In order to characterize in detail the charge density wave (CDW) transition of 1T-VSe2, its electronic structure and lattice dynamics are comprehensively studied by means of x-ray diffraction, angle resolved photoemission (ARPES), diffuse and inelastic x-ray scattering (IXS), and state-of-the-art first principles density functional theory calculations. Resonant elastic x-ray scattering (REXS) does not show any resonant enhancement at either V or Se K-edges, indicating that the CDW peak describes a purely structural modulation of the electronic ordering. ARPES identifies (i) a pseudogap at T>TCDW, which leads to a depletion of the density of states in the ML-M'L' plane at T<TCDW, and (ii) anomalies in the electronic dispersion reflecting a sizable impact of phonons on it. A diffuse scattering precursor, characteristic of soft phonons, is observed at room temperature (RT) and leads to the full collapse of the low-energy phonon (ω1) with propagation vector (0.25 0 -0.3) r.l.u.

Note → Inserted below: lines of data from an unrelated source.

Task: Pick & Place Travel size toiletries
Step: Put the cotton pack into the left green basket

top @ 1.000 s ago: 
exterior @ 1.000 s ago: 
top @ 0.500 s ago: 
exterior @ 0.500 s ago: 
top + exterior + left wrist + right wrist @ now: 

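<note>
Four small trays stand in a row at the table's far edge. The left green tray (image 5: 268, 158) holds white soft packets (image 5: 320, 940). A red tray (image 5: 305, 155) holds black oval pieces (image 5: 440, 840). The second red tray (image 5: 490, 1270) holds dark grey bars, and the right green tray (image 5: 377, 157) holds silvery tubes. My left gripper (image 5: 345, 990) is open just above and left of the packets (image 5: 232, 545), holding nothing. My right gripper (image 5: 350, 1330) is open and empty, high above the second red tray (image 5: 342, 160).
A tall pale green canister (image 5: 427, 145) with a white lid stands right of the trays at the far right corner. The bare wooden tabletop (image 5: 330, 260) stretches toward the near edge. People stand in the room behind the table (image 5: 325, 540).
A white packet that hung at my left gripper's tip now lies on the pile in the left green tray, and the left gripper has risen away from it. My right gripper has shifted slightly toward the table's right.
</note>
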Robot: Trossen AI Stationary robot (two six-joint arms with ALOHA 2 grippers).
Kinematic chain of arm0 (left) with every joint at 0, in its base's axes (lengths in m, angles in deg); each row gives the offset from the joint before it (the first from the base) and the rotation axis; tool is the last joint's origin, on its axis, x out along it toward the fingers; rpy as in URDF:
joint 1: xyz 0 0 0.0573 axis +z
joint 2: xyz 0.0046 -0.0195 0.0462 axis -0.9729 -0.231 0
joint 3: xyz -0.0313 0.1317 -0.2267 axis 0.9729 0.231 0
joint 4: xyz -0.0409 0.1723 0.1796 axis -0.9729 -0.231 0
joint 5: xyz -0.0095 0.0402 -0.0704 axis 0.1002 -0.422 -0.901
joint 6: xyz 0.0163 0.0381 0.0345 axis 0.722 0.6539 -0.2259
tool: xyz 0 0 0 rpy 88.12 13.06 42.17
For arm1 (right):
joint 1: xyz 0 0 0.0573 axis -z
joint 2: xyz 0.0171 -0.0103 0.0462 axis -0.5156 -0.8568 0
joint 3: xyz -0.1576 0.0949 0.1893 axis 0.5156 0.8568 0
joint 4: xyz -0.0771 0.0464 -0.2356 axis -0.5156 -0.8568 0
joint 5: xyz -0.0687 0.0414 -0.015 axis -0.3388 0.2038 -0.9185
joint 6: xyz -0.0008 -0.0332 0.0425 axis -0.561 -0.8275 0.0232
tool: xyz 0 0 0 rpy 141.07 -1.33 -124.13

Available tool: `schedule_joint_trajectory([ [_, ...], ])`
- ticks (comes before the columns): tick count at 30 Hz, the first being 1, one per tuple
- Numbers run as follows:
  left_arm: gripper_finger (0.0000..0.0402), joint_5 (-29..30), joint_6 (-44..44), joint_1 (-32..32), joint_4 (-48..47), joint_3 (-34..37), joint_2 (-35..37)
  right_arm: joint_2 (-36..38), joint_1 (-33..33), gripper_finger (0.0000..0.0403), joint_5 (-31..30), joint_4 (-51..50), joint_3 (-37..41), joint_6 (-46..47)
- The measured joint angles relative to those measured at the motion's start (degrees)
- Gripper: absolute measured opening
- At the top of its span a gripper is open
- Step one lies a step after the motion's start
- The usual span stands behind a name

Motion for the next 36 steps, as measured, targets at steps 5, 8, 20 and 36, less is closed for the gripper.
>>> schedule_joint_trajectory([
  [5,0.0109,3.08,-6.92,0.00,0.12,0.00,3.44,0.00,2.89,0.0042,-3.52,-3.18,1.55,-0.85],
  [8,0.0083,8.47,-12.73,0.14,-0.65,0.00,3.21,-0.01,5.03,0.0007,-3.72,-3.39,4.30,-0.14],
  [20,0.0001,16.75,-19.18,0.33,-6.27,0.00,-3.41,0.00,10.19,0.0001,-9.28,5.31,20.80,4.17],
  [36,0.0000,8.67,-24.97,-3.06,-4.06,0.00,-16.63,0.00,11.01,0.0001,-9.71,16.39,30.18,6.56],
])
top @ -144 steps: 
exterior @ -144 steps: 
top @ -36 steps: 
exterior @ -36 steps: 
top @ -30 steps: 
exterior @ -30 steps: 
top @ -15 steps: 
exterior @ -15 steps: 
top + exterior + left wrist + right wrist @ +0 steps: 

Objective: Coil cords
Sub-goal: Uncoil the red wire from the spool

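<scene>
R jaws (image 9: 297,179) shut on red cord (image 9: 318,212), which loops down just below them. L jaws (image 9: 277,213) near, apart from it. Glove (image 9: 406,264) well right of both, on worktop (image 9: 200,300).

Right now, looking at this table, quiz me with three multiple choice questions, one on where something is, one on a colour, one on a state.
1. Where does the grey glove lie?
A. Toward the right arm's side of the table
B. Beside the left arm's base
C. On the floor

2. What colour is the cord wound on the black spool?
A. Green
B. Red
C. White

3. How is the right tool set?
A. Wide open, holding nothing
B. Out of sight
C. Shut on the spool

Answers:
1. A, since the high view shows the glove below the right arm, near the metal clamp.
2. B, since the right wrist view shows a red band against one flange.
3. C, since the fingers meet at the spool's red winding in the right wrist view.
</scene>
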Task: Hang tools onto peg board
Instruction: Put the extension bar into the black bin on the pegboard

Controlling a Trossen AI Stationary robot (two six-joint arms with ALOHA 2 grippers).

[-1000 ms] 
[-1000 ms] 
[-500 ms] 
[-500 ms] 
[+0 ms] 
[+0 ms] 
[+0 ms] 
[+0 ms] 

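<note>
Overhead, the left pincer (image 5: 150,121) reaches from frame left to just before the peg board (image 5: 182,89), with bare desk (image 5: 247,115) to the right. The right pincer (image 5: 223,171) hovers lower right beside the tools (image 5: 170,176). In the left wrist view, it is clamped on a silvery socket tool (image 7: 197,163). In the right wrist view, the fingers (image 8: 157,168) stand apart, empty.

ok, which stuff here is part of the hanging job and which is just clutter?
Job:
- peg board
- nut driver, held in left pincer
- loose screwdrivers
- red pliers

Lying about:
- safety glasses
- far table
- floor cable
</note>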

We show that the frequency and linewidth of this mode are anisotropic in momentum space, reflecting the momentum dependence of the electron-phonon interaction (EPI), hence demonstrating that the origin of the CDW is, to a much larger extent, due to the momentum dependence EPI with a small contribution from nesting. The pressure dependence of the ω1 soft mode remains nearly constant up to 13 GPa at RT, with only a modest softening before the transition to the high-pressure monoclinic C2/m phase. The wide set of experimental data are well captured by our state-of-the art first-principles anharmonic calculations with the inclusion of van der Waals (vdW) corrections in the exchange-correlation functional. The description of the electronics and dynamics of VSe2 reported here adds important pieces of information to the understanding of the electronic modulations of TMDs.